*REQUIREMENT:*
From the entries below, reproduce exactly the line containing "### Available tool", the line containing "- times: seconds", and every line in between, with nothing added.

*** Block opens ***

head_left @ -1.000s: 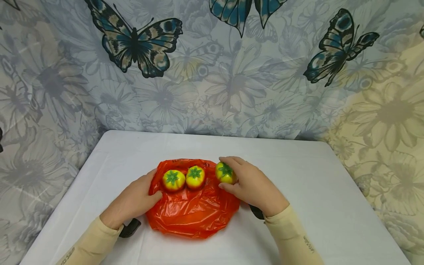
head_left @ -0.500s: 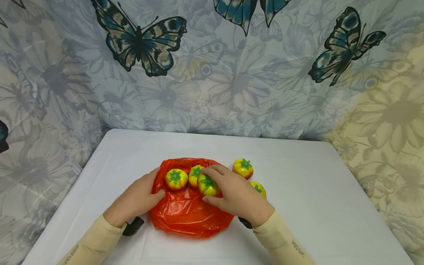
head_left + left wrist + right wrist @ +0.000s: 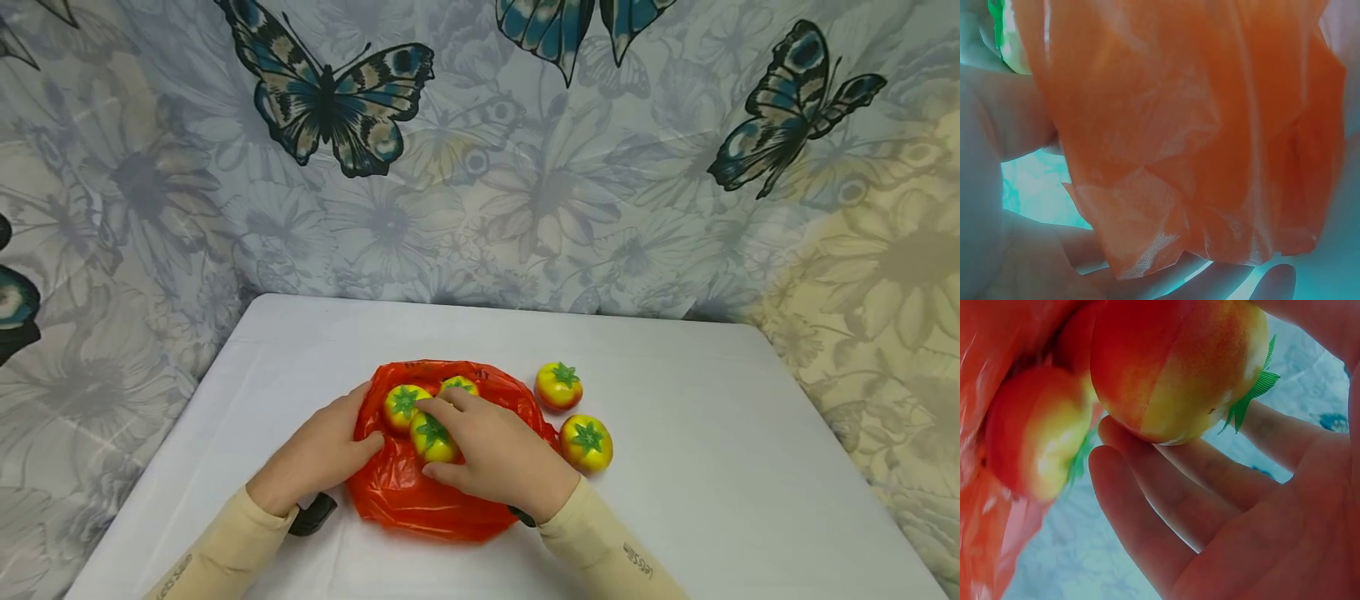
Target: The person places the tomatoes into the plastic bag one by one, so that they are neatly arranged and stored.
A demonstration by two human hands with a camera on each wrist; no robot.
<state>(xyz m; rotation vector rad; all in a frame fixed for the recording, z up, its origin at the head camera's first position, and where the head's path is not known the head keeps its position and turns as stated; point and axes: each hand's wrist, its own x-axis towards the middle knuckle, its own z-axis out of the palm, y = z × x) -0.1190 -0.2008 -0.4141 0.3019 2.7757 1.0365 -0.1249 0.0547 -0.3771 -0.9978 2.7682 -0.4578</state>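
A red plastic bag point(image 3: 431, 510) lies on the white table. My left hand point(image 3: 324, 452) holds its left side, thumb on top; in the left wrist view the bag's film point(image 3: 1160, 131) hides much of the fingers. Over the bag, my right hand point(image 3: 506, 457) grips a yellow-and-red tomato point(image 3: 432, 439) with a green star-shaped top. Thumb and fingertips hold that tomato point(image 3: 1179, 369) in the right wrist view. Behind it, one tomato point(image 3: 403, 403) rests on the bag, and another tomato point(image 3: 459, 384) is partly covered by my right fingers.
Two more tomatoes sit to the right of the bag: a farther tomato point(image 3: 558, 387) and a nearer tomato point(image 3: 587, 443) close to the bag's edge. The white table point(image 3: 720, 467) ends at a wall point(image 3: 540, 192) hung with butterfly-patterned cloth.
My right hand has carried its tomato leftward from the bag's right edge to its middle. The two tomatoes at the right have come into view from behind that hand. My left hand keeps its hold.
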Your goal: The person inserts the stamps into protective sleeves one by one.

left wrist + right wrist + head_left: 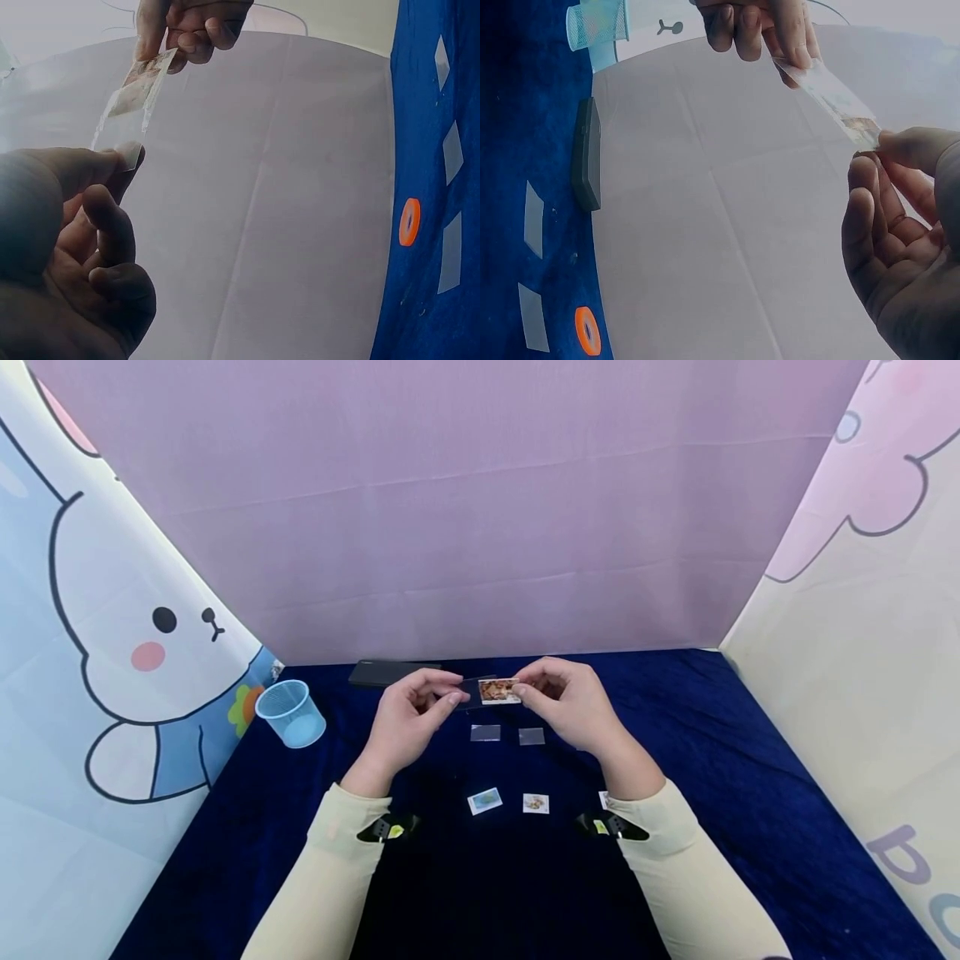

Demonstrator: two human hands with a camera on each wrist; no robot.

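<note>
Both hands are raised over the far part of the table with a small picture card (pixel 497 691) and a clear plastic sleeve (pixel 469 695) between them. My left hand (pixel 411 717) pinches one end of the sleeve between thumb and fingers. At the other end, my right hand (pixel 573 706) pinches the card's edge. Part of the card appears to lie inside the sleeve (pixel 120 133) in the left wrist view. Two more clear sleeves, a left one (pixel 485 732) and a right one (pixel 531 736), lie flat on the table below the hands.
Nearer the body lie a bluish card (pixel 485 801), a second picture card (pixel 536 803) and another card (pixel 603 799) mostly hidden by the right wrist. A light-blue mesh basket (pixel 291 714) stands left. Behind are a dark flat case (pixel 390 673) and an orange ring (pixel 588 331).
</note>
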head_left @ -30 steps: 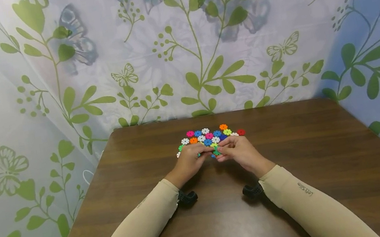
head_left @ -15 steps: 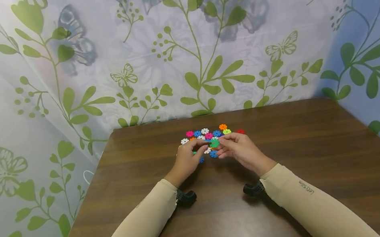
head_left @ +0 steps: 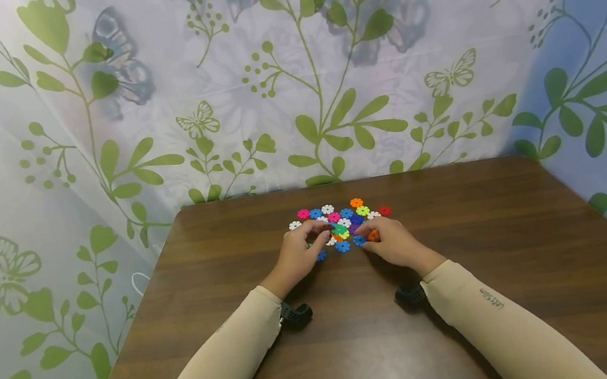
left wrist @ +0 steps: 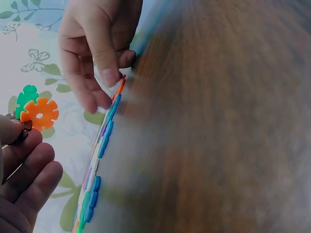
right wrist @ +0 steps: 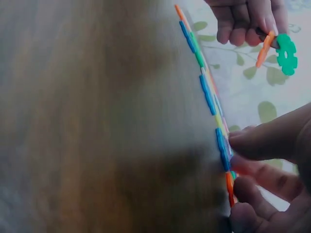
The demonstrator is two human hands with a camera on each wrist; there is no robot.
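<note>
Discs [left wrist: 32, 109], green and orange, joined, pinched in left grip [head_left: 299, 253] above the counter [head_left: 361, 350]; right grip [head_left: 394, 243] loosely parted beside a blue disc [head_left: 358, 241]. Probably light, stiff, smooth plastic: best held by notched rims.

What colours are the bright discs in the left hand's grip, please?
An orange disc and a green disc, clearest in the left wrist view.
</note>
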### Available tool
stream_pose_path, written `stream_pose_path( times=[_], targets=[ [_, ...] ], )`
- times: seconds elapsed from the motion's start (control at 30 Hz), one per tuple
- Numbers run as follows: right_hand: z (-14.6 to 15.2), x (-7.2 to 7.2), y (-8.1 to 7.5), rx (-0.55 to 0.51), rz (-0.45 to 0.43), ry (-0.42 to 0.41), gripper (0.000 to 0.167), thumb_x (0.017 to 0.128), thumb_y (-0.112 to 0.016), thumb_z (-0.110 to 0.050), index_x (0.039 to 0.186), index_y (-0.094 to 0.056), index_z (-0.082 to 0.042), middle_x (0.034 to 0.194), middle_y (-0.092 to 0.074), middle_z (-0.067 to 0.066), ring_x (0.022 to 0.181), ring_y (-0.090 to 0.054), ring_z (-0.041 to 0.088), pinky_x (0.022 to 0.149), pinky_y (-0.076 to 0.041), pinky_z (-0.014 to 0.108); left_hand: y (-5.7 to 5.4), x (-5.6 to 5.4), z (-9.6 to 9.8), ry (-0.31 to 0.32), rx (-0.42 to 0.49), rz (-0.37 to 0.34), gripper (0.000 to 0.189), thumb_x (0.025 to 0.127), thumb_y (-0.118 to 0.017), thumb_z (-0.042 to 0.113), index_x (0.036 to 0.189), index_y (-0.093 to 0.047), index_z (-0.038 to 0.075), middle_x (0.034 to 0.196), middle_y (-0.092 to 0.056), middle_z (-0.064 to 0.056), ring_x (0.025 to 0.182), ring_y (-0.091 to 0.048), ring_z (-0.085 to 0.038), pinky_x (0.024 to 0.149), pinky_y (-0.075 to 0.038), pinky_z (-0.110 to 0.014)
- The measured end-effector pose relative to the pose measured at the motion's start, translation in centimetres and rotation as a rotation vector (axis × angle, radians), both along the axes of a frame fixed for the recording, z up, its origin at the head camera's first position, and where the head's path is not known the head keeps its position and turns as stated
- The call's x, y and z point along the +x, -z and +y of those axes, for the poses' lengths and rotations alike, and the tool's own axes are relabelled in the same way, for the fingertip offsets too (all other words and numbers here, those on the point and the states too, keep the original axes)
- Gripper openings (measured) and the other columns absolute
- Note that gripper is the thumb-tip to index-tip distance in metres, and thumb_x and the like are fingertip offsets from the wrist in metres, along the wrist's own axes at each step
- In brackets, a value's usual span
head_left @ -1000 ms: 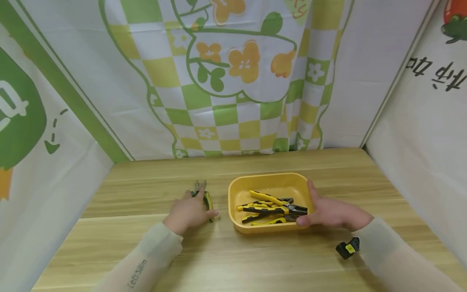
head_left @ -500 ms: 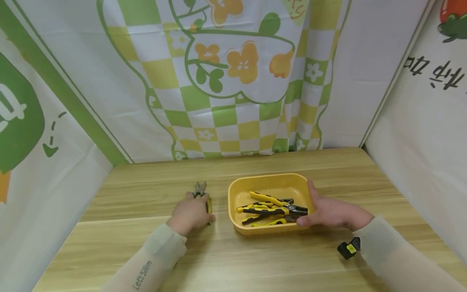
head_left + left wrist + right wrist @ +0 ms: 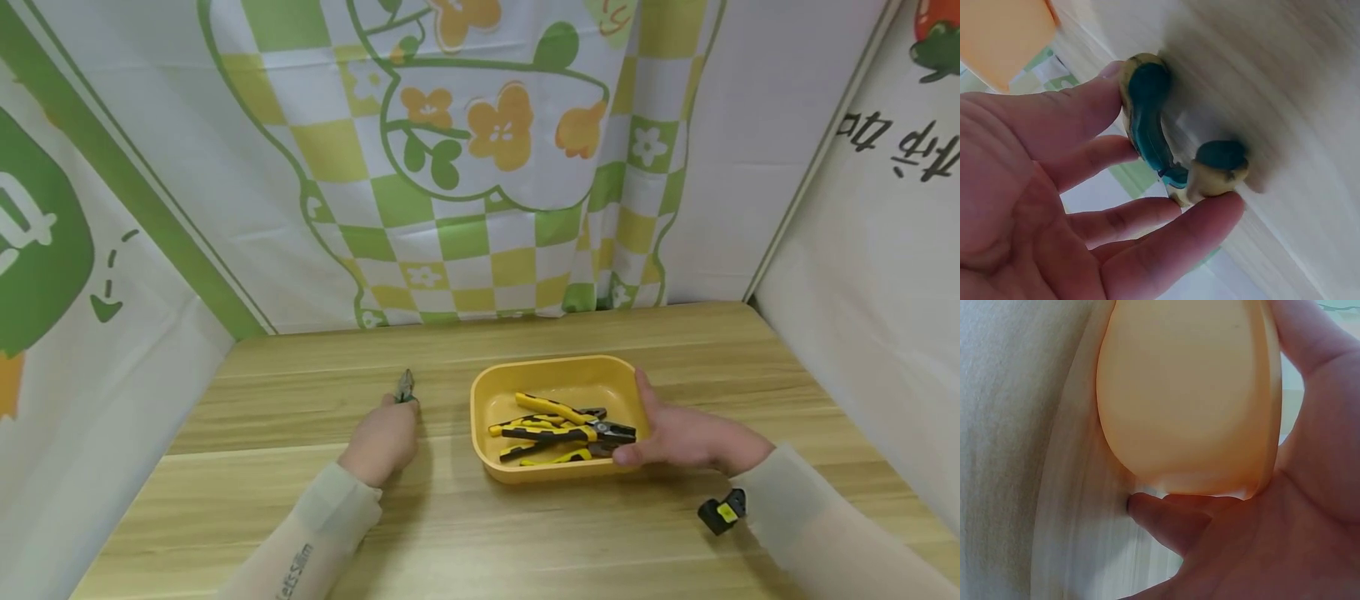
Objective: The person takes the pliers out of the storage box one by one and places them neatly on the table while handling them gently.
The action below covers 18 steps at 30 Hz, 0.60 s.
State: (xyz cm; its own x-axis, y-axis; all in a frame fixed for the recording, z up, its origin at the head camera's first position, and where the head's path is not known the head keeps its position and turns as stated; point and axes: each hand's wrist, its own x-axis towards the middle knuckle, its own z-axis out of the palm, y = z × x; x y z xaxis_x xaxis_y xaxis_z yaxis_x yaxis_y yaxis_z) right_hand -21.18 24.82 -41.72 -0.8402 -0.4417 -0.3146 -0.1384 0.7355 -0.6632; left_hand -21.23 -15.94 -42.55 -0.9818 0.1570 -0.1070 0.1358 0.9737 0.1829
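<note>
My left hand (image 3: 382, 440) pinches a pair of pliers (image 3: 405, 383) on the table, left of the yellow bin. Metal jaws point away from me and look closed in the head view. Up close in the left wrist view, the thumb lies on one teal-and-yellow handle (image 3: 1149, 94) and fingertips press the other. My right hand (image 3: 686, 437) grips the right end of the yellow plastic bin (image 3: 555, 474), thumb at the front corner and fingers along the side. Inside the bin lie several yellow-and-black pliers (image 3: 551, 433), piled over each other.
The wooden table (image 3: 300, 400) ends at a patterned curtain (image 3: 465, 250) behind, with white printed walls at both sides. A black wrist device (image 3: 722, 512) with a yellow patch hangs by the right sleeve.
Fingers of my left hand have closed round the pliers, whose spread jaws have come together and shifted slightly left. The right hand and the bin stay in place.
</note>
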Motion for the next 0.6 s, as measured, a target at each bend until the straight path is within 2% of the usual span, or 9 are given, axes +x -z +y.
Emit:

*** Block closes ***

*COMPLETED EXERCISE:*
### Available tool
stream_pose_path, written `stream_pose_path( times=[_], targets=[ [_, ...] ], )`
- times: seconds elapsed from the motion's start (control at 30 Hz), one per tuple

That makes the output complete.